PROBLEM DETAILS
The answer must be a single number: how many lines in this listing hold the word "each".
════════════════
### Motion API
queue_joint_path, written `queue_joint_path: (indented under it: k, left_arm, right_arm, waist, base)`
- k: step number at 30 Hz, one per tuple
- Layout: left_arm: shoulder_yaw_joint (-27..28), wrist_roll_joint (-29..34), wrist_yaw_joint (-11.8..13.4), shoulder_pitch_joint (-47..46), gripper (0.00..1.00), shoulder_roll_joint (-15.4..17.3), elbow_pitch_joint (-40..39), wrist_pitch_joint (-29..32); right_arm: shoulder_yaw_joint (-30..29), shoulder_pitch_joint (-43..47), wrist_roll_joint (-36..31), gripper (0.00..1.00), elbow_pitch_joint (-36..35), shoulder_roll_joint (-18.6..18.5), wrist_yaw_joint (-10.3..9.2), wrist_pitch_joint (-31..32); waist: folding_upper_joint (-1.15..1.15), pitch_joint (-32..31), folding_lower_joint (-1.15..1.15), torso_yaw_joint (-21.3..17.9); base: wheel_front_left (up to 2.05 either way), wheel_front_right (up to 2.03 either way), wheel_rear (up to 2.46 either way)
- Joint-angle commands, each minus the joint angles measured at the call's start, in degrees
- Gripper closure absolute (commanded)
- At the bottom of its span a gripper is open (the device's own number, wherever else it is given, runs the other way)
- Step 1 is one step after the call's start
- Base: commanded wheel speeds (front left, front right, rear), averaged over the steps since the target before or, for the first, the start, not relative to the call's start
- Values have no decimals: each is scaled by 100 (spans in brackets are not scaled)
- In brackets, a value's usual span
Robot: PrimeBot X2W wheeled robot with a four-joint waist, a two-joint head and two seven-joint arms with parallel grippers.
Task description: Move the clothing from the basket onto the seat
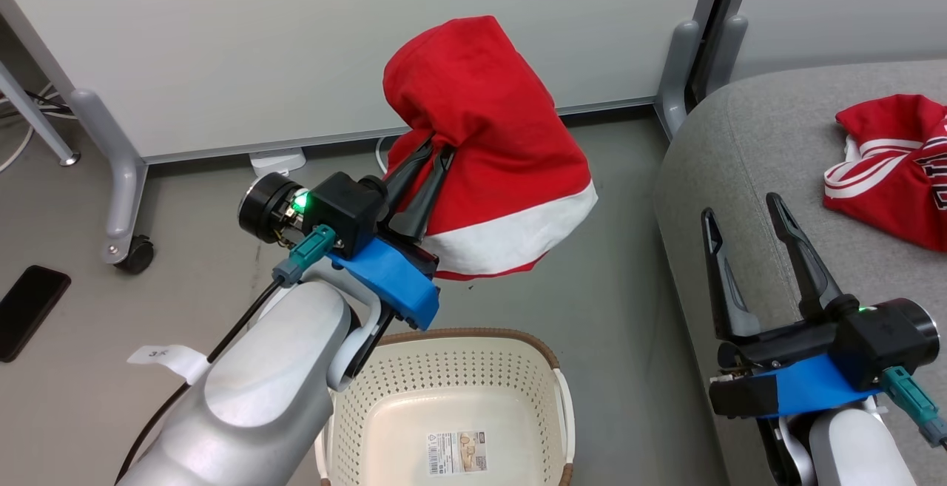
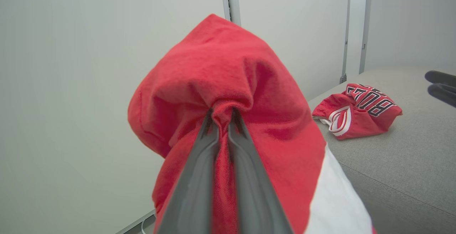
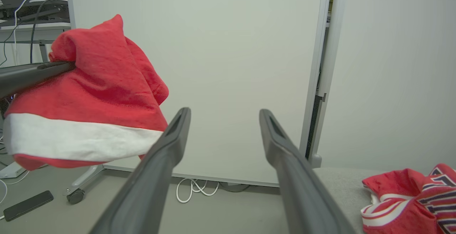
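Observation:
My left gripper is shut on the plain red garment with a white panel, holding it in the air above the floor, beyond the basket. In the left wrist view the cloth bunches over both fingers. The cream basket stands on the floor below, with just its label sticker on the bottom. The red jersey with letters and stripes lies on the grey seat at the right. My right gripper is open over the seat's near edge, holding nothing.
A white partition on castor feet stands behind. A black phone lies on the floor at the left. White cables trail at the partition's base.

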Motion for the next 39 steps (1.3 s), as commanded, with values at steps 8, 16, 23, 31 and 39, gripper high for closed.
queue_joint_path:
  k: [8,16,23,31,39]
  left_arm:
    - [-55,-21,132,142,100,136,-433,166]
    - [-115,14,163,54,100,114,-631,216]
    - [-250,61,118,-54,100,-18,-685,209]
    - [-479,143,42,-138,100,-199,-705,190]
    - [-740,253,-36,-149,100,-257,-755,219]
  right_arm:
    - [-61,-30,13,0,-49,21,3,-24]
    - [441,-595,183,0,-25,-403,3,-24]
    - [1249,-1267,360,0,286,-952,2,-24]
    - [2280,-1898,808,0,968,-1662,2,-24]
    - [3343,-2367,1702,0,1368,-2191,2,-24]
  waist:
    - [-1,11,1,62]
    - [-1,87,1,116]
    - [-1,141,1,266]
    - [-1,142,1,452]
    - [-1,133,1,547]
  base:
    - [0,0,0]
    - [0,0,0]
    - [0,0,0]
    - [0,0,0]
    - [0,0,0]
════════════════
RESULT FOR THIS EXERCISE
2